Hi, Just seeking clarification of how to best manage payments and debts for “employees” I am considering using the employee and payslips tabs for a sports club and record coaches hours at a $rate. I understand that I can enter all the coaches as employees. I believe I can use payslips to record each week their weekly hours. They all get “paid” an honorarium two or three times throughout the year. Each week I was thinking of entering a payslip for their hours and “pay” bulk payslips throughout the year. As some coaches also have incurred debts to club I was going to enter those as deduction amounts at time of payment. I also will use a journal entry to create contra payments for their debts on the invoices as per their amount received when they are paid. I am keen to use these tabs as I will be able to see our liability at various times. Will that work? Thanks for your help.
Some of your ideas will work; some will not. You should create a test business and make some trial entries, checking the results in the Summary frequently (including drilling down on various accounts to see what make up their balances.)
This will work just fine. The amounts owed to the coaches because of hours entered will show up in Employee clearing account.
When you pay them, you should post the payments to Employee clearing account. This approach presumes that the “honorarium” varies to match the hours worked. If it doesn’t, but is a fixed amount, you probably should not record hours via payslips. The payslip creates a liability for the organization. That is, you owe the coaches money for their hours. If you are just paying a fixed honorarium, you would do better to simply enter those as expenses, charged to a suitable expense account.
This may not work, or at least not well. Deductions were originally meant for amounts owed to some other entity, such as income tax withholding, retirement savings by the employee, etc. By default, deductions create liabilities in the Payroll liabilities account, because you have reduced an employee’s pay and owe the money to someone else on behalf of the employee. (You must remit the tax withholding to the government, pay the retirement savings to the custodian of the retirement plans, and so forth.)
You can set up a deduction to post to some other account, such as an employee loans account, but that would only apply under certain conditions. There are also potentially other ways to account for debts of the coaches. Just which method works best depends on the origin of the debts, who originally paid and how, what the debt is for, etc. Can you provide some representative examples?
Journal entries should be the last resort. They can’t be used at all for actual movement of money to/from cash or bank accounts. Whether they are useful for other situations depends on how you end up arranging things on the debt question above.

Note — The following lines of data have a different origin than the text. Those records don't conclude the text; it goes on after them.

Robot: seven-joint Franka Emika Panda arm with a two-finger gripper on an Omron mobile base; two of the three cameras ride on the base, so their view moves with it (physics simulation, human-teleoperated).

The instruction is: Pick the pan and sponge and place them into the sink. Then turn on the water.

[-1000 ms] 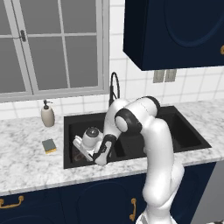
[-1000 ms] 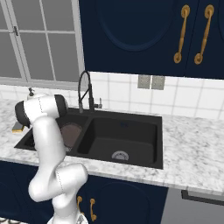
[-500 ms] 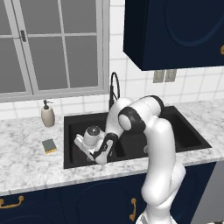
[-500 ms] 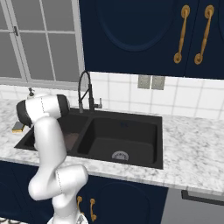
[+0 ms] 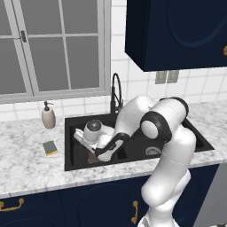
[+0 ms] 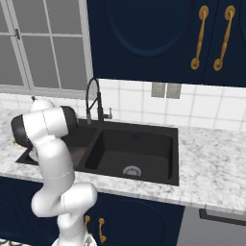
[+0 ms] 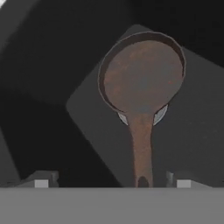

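You had the round dark brown frying pan [image 7: 142, 78] lying flat on the floor of the left basin of the black double-basin sink [image 5: 201, 146], over the drain. The tool [image 7: 109, 181] hung above its handle, tips apart, gripping nothing. Lift straight up (don't nudge the handle). The small grey-green and yellow sponge [image 5: 50, 147] waited on the marble worktop [image 5: 26, 166], beside the sink's left edge.

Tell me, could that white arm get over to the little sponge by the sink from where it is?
Probably yes. The sponge lies alone on the counter left of the sink, nothing over it, and the jaws stand open above the pan in the near basin.
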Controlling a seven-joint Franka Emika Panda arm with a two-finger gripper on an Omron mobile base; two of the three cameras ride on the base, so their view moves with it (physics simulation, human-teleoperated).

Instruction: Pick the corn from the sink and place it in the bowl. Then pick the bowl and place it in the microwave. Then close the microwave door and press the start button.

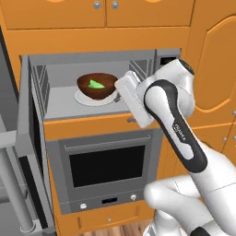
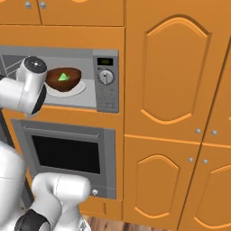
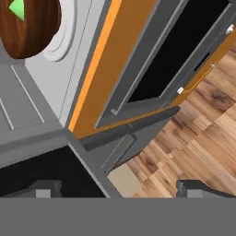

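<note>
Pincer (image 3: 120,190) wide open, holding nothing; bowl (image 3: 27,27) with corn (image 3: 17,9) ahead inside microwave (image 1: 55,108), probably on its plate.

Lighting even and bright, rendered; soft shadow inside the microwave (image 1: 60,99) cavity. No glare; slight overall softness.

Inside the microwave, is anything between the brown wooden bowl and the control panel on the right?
No. In the right base view, only the white turntable plate's rim and bare grey microwave floor lie between the glossy dark brown wood-look bowl and the grey control panel.
</note>
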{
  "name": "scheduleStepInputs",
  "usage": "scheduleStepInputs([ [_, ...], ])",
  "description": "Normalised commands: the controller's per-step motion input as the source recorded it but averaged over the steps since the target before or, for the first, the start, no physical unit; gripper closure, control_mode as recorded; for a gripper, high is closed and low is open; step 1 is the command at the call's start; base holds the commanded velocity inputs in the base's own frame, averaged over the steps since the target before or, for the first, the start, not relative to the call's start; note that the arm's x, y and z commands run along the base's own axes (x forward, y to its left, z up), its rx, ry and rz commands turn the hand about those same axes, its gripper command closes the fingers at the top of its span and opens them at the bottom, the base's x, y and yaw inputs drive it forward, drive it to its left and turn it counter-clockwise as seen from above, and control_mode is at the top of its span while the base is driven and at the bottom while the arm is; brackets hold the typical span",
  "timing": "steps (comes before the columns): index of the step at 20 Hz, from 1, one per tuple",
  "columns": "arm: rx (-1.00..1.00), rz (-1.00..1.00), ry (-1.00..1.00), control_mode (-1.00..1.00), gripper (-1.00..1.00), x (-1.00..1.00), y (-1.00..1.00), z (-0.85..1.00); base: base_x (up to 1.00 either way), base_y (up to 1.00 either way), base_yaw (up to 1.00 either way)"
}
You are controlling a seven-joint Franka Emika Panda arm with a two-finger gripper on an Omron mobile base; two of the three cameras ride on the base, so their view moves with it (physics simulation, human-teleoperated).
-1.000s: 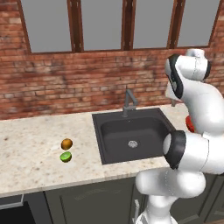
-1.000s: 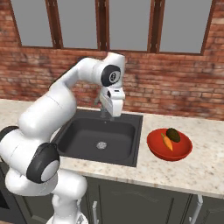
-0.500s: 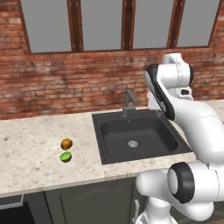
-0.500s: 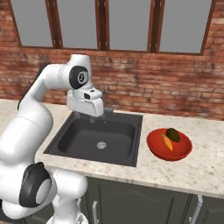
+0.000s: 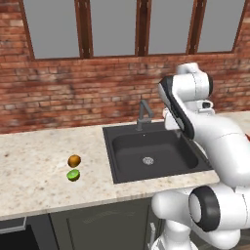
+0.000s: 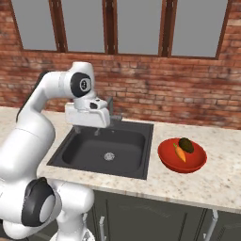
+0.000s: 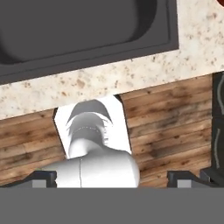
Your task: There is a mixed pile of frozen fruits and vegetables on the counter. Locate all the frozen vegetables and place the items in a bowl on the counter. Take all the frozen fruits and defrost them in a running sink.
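Veggies were done: carrot (image 6: pixel 179 152) and dark olive ball (image 6: pixel 186 144) sat in the red bowl (image 6: pixel 165 159). The tool (image 6: pixel 97 132) hung over the sink (image 6: pixel 84 155), spread wide and empty. Next it needed to swing left (my guess) for the bright green lime (image 5: pixel 73 175) and orange-brown ball (image 5: pixel 74 160), touching on the surface (image 5: pixel 34 171).

**Three cameras around the sink**

The left base view looks forward and down from behind the arm, on its left side, at middle distance. The right base view does the same from the right side. Both share the sink (image 5: pixel 151 155) (image 6: pixel 106 150), the counter (image 5: pixel 34 166) (image 6: pixel 207 181) and the brick wall (image 5: pixel 73 97) (image 6: pixel 188 89). The hand view looks steeply down from above the counter edge, showing the sink rim (image 7: pixel 168 26) and the wooden floor (image 7: pixel 170 127).
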Motion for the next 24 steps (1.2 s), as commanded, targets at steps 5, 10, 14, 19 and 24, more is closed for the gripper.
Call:
scheduleStepInputs([
  [5, 0.22, 0.00, 0.03, -1.00, -1.00, -0.35, 0.55, 0.00, 0.00, 0.00, 0.00],
  [10, 0.06, 0.08, 0.00, -1.00, -1.00, -0.14, 0.98, 0.00, 0.00, 0.00, 0.00],
  [14, 0.00, 0.04, 0.01, -1.00, -1.00, 0.00, 1.00, 0.00, 0.00, 0.00, 0.00],
  [19, -0.02, 0.07, 0.04, -1.00, -1.00, 0.07, 1.00, 0.00, 0.00, 0.00, 0.00],
  [24, 0.00, 0.03, -0.02, -1.00, -1.00, 0.28, 1.00, -0.21, 0.00, 0.00, 0.00],
])
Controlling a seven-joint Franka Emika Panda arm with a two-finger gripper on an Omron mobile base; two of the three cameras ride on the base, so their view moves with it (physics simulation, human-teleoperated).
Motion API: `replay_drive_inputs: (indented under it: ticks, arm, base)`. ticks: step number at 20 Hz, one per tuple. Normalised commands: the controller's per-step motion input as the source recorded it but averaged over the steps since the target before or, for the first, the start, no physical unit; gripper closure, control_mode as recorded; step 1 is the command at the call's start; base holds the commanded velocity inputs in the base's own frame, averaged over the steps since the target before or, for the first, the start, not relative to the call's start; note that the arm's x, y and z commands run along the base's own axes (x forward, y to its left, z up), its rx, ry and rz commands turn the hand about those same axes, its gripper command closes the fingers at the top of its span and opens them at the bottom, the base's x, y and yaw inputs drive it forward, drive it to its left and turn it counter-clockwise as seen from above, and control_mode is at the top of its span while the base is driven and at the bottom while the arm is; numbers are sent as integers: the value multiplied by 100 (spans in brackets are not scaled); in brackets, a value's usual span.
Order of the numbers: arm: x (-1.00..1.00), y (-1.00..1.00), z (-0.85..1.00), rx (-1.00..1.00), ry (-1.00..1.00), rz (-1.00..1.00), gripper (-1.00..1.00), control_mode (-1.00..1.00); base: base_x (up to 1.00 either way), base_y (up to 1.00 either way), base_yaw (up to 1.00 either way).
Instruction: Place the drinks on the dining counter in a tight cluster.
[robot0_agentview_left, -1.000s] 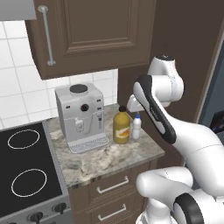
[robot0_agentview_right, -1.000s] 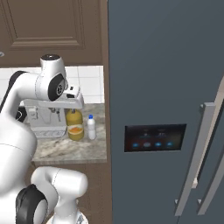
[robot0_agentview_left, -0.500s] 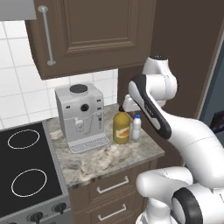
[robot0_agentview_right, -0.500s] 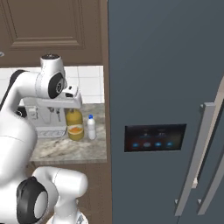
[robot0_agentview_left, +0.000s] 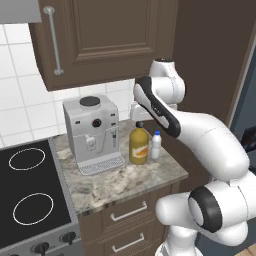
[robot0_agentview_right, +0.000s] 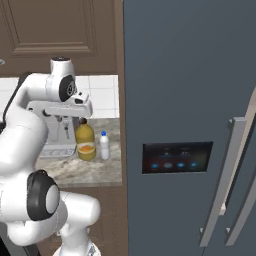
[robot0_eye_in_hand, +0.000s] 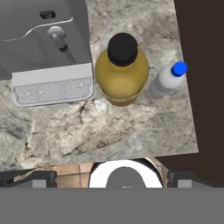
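Two drinks: a big orange-yellow jug-like bottle with a black cap (robot0_agentview_left: 139, 147) and a small white bottle with a blue cap (robot0_agentview_left: 156, 145), both upright on the small marbled stone worktop (robot0_agentview_left: 125, 180).
Bottle spacing: the small white bottle stands just beside the jug-like bottle, on its side away from the coffee machine; from the hand view a thin gap shows between them, so they look apart, not touching.
Coffee machine: a silver boxy coffee machine with a drip tray (robot0_agentview_left: 92, 134) sits on the same worktop, just beside the orange-yellow bottle.
Worktop edge: the white bottle is near the edge that meets the tall dark cabinet side.
End effector: the two-finger end effector (robot0_agentview_left: 141, 118) hangs above the orange-yellow bottle, jaws spread wide, holding nothing; in the hand view its dark fingertips (robot0_eye_in_hand: 40, 178) sit far apart at the bottom corners, clear of both bottles.
Arm: the white arm arches up from the base and bends back down over the worktop.
Surroundings: a black stovetop with white ring marks (robot0_agentview_left: 27, 197) lies next to the worktop; a brown wall cabinet with a metal bar handle (robot0_agentview_left: 105, 37) hangs above; a dark grey fridge with a small lit panel (robot0_agentview_right: 185, 125) stands on the far side.
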Motion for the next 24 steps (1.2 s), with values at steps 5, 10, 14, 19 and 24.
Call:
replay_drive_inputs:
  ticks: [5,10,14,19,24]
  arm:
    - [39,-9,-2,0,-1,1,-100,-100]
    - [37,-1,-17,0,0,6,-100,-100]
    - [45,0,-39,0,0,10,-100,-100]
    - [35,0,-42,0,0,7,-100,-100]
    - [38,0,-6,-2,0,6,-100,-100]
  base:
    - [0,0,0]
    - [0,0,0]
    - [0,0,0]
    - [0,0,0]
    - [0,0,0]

The coaches honorariums are not fixed but variable based on hours put in and a reasonable dollar amount. More hours equals higher amount received. The debt incurred may be for membership of the club and player subscriptions, uniform hires etc. When they get paid, the amounts would be applied to their debt(s) and any balance transferred to their bank account or carried as credit in the system. I would hope that any shortfall would still show as a small amount on an invoice, at the same time the employee clearing account would be zero. I am trying to avoid the club paying them in full and them paying the money back for the debt.
It really depends on how the “debt incurred” is processed within Manager. If you are entering these via a Sales Invoice, then you would use a Journal Entry to transfer the Accounts Receivable balance to contra against the Employee Clearing balance payable. Your subsequent nett payment avoids them paying money back to the club.